→ Required work
The expected answer is a copy of every line in the listing that has the word "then".

→ Material shown
---

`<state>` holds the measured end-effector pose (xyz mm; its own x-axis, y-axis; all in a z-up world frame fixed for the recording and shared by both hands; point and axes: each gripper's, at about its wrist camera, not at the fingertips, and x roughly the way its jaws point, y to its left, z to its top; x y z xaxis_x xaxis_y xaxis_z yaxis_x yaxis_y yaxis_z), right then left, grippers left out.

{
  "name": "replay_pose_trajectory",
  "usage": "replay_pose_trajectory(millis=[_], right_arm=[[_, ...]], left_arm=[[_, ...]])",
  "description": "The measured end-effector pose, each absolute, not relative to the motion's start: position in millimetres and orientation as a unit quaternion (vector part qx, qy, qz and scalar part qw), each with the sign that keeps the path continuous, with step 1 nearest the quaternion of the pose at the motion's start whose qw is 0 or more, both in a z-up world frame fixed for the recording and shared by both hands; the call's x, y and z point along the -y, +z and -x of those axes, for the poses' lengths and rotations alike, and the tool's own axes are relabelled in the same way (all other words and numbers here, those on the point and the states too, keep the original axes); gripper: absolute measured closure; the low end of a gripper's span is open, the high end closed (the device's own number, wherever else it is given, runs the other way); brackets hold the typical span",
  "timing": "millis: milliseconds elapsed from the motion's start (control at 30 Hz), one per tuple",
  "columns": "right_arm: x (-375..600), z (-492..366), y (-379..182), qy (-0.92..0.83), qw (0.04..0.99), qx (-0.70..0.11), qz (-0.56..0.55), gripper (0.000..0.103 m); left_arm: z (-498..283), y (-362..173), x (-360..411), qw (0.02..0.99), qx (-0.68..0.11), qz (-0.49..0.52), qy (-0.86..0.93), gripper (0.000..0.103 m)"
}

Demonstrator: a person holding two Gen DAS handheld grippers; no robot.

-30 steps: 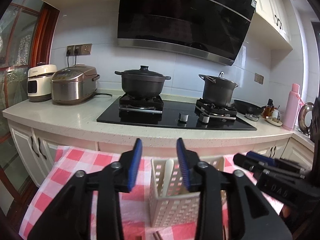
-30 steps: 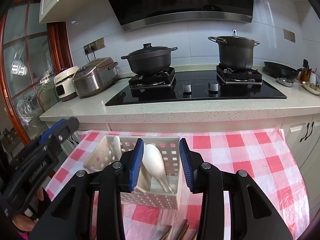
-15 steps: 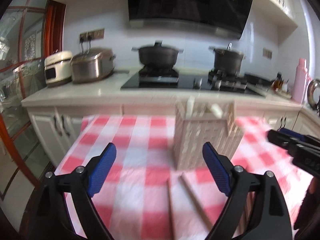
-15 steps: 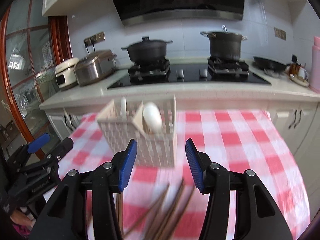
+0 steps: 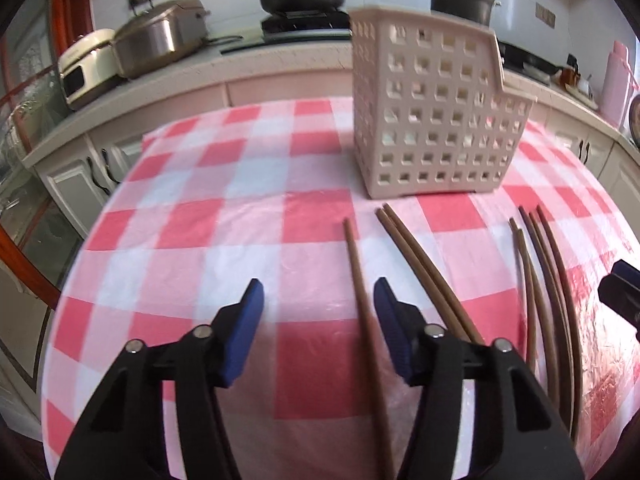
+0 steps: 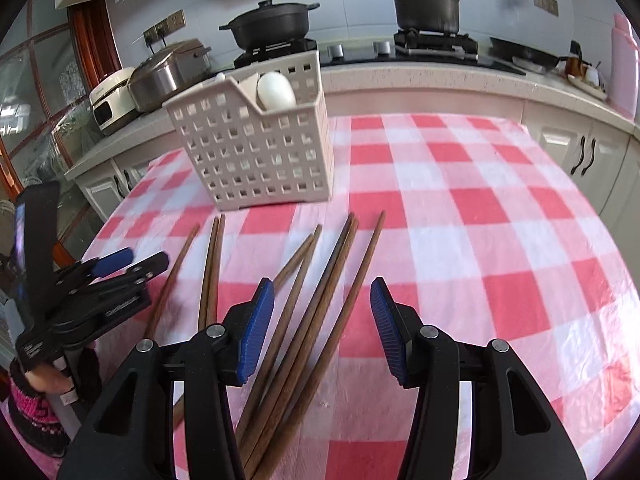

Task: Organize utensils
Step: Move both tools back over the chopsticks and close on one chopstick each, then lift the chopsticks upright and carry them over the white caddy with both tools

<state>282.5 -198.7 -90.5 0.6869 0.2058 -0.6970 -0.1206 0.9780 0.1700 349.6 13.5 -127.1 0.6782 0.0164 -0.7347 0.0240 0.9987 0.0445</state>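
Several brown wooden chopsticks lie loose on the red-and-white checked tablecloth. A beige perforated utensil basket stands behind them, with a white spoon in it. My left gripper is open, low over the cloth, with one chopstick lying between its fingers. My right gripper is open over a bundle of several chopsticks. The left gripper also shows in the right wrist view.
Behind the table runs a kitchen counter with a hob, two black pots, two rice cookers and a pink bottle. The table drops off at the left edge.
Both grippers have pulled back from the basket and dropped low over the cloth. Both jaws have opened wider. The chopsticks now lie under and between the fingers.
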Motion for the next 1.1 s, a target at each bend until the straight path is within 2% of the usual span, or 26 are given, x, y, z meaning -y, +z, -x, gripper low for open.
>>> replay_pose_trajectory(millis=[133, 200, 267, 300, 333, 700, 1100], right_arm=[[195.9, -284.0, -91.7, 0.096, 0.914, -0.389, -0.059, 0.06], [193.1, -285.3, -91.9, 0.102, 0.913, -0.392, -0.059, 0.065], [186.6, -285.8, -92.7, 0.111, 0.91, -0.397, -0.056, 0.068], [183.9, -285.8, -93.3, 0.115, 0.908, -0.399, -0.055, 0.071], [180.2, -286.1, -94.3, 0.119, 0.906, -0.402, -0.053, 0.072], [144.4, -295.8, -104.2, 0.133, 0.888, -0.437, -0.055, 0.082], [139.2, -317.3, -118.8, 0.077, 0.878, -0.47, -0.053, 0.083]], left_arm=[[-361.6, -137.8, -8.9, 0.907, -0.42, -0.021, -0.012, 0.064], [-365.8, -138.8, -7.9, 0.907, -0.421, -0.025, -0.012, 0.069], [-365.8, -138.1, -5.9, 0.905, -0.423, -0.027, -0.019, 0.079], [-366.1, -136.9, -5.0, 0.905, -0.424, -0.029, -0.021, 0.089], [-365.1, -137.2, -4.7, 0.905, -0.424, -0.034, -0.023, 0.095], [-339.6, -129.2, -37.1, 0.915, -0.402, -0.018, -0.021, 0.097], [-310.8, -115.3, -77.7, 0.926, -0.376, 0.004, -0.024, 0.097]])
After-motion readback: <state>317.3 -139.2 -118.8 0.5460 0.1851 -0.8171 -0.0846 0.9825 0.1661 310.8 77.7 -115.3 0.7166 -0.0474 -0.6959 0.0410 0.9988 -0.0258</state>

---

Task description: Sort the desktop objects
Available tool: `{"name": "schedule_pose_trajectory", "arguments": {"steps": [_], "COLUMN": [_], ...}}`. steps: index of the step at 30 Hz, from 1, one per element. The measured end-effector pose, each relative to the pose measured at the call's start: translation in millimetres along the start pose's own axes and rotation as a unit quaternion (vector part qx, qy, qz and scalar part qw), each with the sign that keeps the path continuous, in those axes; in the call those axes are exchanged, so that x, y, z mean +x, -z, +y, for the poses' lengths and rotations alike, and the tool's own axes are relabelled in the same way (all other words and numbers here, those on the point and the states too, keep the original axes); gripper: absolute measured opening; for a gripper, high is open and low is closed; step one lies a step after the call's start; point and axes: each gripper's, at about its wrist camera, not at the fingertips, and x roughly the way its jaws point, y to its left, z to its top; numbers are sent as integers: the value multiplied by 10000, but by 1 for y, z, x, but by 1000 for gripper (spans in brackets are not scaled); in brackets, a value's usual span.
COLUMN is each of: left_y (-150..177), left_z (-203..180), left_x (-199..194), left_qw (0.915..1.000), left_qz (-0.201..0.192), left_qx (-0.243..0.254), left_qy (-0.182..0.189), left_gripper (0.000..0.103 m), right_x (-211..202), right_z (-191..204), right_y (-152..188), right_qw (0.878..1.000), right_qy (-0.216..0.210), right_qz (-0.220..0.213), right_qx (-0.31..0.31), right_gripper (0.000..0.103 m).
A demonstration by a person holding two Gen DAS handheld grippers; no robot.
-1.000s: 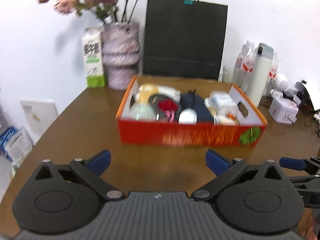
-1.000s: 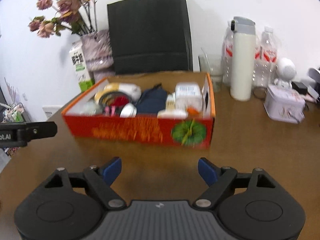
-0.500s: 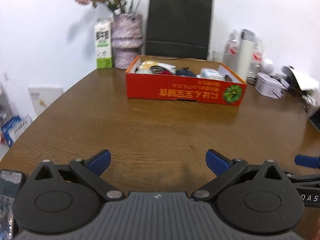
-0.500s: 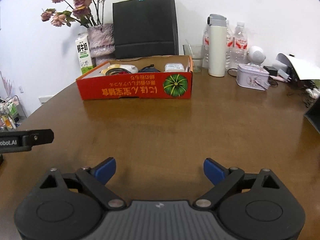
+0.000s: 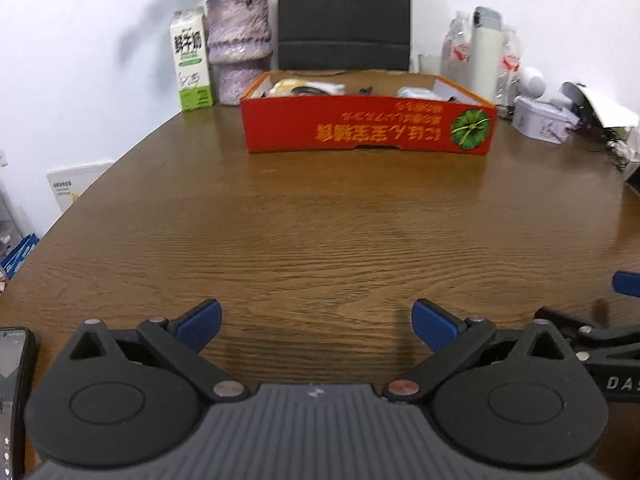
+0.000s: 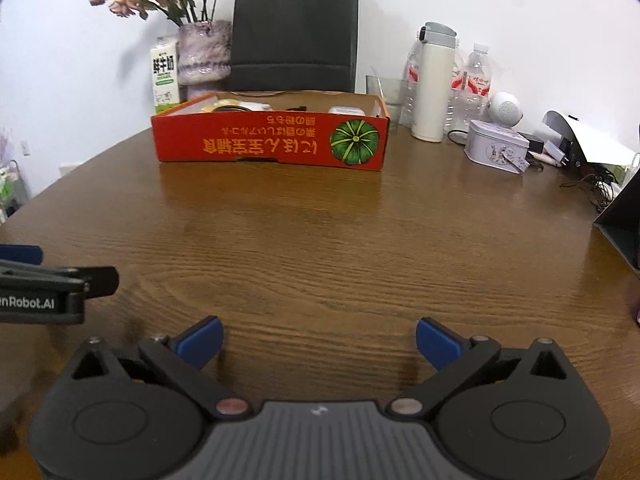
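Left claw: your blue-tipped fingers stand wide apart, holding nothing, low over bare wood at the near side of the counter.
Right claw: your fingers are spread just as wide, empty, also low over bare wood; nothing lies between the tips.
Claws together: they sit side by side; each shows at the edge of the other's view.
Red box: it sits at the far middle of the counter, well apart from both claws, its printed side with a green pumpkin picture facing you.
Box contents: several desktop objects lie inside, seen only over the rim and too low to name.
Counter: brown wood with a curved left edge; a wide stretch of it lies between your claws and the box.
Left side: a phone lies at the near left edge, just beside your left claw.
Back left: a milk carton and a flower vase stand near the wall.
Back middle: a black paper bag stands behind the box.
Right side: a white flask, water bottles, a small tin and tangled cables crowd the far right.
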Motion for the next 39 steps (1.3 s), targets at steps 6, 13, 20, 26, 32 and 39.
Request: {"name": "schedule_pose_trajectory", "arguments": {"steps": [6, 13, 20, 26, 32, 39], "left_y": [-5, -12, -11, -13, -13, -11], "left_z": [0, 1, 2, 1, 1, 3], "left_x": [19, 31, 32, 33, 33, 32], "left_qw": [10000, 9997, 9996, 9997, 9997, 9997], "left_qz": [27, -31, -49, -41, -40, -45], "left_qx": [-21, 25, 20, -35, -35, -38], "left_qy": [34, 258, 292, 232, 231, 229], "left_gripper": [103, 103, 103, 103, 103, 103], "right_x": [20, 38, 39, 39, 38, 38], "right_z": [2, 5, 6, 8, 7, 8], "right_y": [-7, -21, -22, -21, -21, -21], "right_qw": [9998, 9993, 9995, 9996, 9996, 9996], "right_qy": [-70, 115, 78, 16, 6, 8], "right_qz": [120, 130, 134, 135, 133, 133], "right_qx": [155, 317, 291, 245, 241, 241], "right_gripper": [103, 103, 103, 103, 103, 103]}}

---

→ Your solution
`<state>` holds the measured end-effector pose (xyz mm; its own x-axis, y-axis; all in a z-up world frame fixed for the recording and shared by both hands; point and axes: each gripper's, at about its wrist camera, not at the fingertips, and x roughly the way its jaws point, y to its left, z to its top; x y z xaxis_x xaxis_y xaxis_z yaxis_x yaxis_y yaxis_z), right then left, grippers left out.
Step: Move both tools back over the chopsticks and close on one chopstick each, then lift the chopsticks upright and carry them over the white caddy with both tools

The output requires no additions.